In 1950, the first mathematical discussion of the prisoner's dilemma appeared, and an experiment was undertaken by notable mathematicians Merrill M. Flood and Melvin Dresher, as part of the RAND Corporation's investigations into game theory. RAND pursued the studies because of possible applications to global nuclear strategy. Around this same time, John Nash developed a criterion for mutual consistency of players' strategies known as the Nash equilibrium, applicable to a wider variety of games than the criterion proposed by von Neumann and Morgenstern. Nash proved that every finite n-player, non-zero-sum (not just two-player zero-sum) non-cooperative game has what is now known as a Nash equilibrium in mixed strategies.

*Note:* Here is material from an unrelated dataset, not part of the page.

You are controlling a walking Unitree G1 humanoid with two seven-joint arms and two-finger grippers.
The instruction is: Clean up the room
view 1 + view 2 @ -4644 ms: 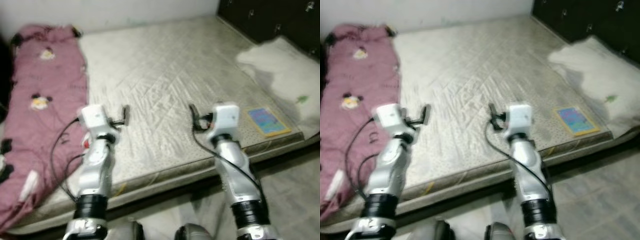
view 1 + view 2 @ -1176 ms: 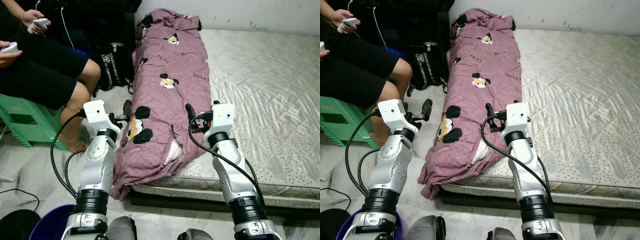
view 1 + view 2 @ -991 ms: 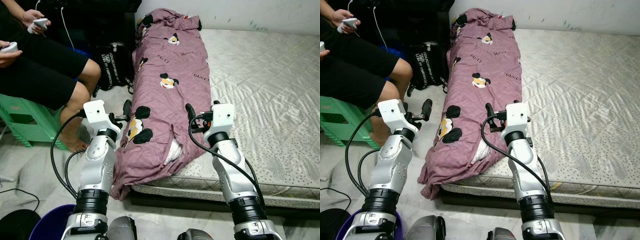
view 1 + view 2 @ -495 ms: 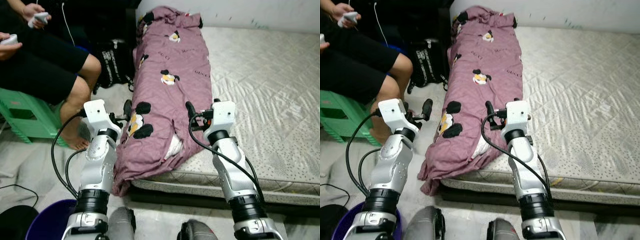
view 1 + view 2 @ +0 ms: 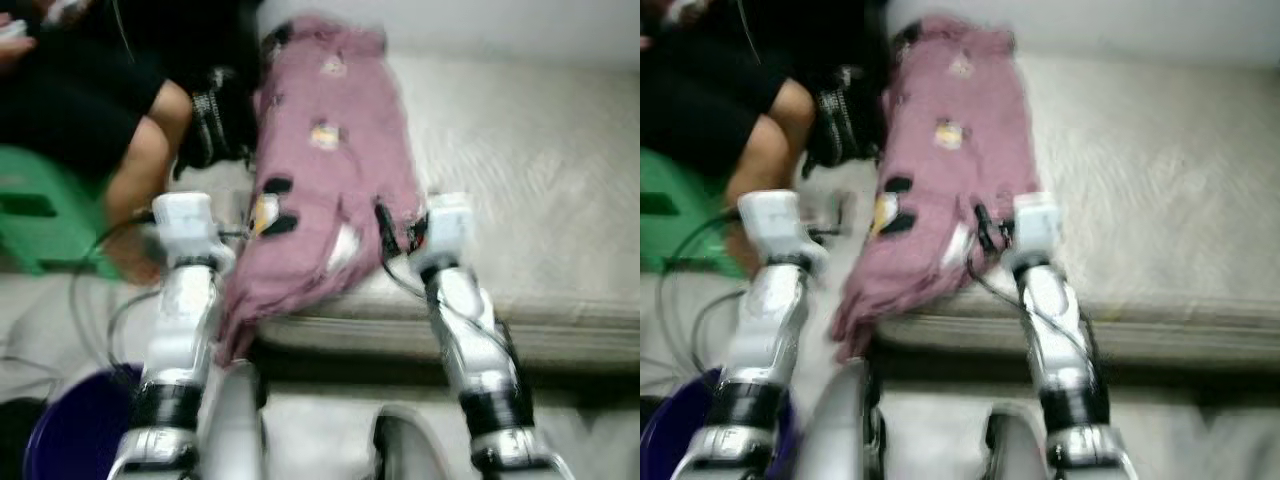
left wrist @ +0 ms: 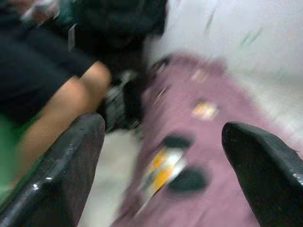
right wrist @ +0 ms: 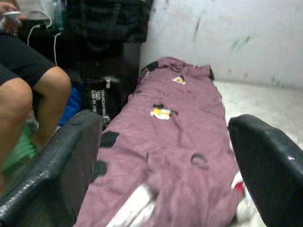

Game theory experienced a flurry of activity in the 1950s, during which the concepts of the core, the extensive form game, fictitious play, repeated games, and the Shapley value were developed. The 1950s also saw the first applications of game theory to philosophy and political science.

In 1979 Robert Axelrod tried setting up computer programs as players and found that in tournaments between them the winner was often a simple "tit-for-tat" program--submitted by Anatol Rapoport--that cooperates on the first step, then, on subsequent steps, does whatever its opponent did on the previous step. The same winner was also often obtained by natural selection; a fact that is widely taken to explain cooperation phenomena in evolutionary biology and the social sciences.

Prize-winning achievements

In 1965, Reinhard Selten introduced his solution concept of subgame perfect equilibria, which further refined the Nash equilibrium. Later he would introduce trembling hand perfection as well. In 1994 Nash, Selten and Harsanyi became Economics Nobel Laureates for their contributions to economic game theory.

In the 1970s, game theory was extensively applied in biology, largely as a result of the work of John Maynard Smith and his evolutionarily stable strategy. In addition, the concepts of correlated equilibrium, trembling hand perfection, and common knowledge[a] were introduced and analyzed.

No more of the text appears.